Chattanooga-based banking company First Security Group, Inc. reported a loss for the third quarter, largely because of a goodwill write-off taken during the period. Shares of FSG's stock closed at $3.68, down 2 cents from opening.
The parent of company of FSGBank took a $24.8 million after tax goodwill impairment charge during the quarter, leading to total loss of $28.6 million or $1.84 per diluted share during the quarter.
Company officials emphasized the write-off had no effect on the company's cash flows, liquidity or ability to conduct business.
"In light of the uncertain economic environment, we eliminated our intangible goodwill in the third quarter through a noncash accounting adjustment that does not affect cash or liquidity and has no impact on our regulatory or tangible capital ratios," said Rodger B. Holley, chairman, CEO and president of First Security.
Without the write-off, the banking company's losses totaled $3.9 million for the quarter compared to profit of $826,000 for the same period in 2008.
Banking analyst Jim Schutz of Sterne Agee & Leach Inc. said banks across the country have been writing off their goodwill.
"It really has nothing to do with their capital ratios, especially from a regulatory standpoint," Mr.
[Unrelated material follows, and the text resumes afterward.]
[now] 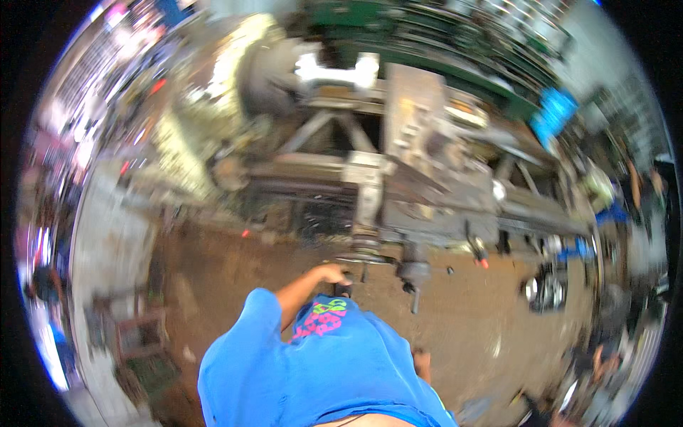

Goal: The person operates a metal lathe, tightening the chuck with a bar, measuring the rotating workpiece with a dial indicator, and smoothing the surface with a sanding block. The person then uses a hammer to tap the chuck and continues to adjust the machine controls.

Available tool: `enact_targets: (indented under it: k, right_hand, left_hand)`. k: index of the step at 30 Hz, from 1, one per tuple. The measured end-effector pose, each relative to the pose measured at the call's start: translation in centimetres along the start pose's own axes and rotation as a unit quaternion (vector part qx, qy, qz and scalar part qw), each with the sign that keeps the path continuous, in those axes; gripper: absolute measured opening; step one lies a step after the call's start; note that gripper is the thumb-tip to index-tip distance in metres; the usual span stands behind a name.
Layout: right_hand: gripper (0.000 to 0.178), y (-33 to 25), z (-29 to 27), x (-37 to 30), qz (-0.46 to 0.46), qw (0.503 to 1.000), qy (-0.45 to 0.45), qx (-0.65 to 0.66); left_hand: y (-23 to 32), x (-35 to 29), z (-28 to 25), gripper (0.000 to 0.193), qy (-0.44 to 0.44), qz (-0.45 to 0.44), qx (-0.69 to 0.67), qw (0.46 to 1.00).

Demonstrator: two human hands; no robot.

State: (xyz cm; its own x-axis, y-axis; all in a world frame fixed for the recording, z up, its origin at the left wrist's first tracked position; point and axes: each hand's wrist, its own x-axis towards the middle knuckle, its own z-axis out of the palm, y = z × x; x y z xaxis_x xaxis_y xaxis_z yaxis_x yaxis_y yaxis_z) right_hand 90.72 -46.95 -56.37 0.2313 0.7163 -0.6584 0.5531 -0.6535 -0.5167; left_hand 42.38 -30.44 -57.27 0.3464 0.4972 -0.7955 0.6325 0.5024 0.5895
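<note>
My left hand (331, 273) reaches forward from the blue sleeve, its fingers curled at a dark part close to the near side of a handwheel (366, 259). Blur hides what exactly the fingers close on. That handwheel sits at the near end of the cross slide (367, 203) of a large metal lathe. Low at my right side, my right hand (422, 361) shows only in part past the blue shirt (341, 366). Its fingers are hidden or smeared.
The lathe's carriage (445, 206) and a dark lever fitting (413, 274) project toward me. A big round chuck (267, 78) stands at the far left. Green machinery (455, 50) lies behind. A metal frame stool (139, 331) is at left; a shiny metal part (546, 288) is on the brown floor.
</note>
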Motion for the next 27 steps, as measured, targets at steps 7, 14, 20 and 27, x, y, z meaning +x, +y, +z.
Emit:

Schutz said. "It's a noncash charge; they are simply writing off an intangible asset."
FSG's loss during the quarter, excluding the writedown, came in a little below Mr. Schutz' estimate. The reason, he said, was the bank was extra cautious and increased its loan loss reserves to $25.7 million from $19.3 million.
"They have a strong capital position, when you take a look at their asset quality numbers, they are probably a little better than most banks their size," Mr. Schutz said. "It's a matter of working out the problems they have and getting on with business."